═════ RAW DATA ═════

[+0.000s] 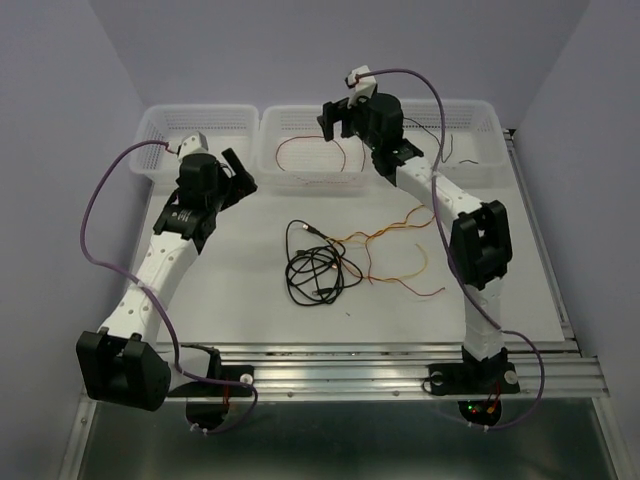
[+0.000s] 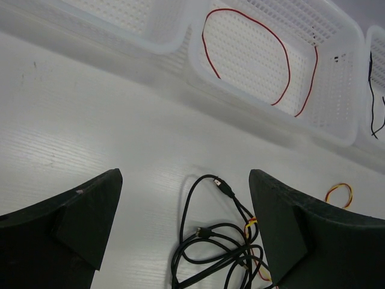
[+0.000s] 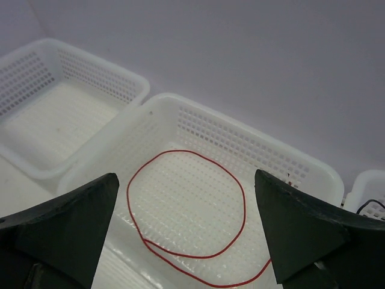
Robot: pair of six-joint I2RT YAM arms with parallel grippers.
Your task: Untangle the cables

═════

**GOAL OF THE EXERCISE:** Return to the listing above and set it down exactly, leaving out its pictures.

**EXPECTED OUTPUT:**
[+0.000s] 
[+0.000s] 
[+0.000s] 
Robot: pair of six-joint I2RT YAM arms with parallel grippers.
Your task: Untangle the cables

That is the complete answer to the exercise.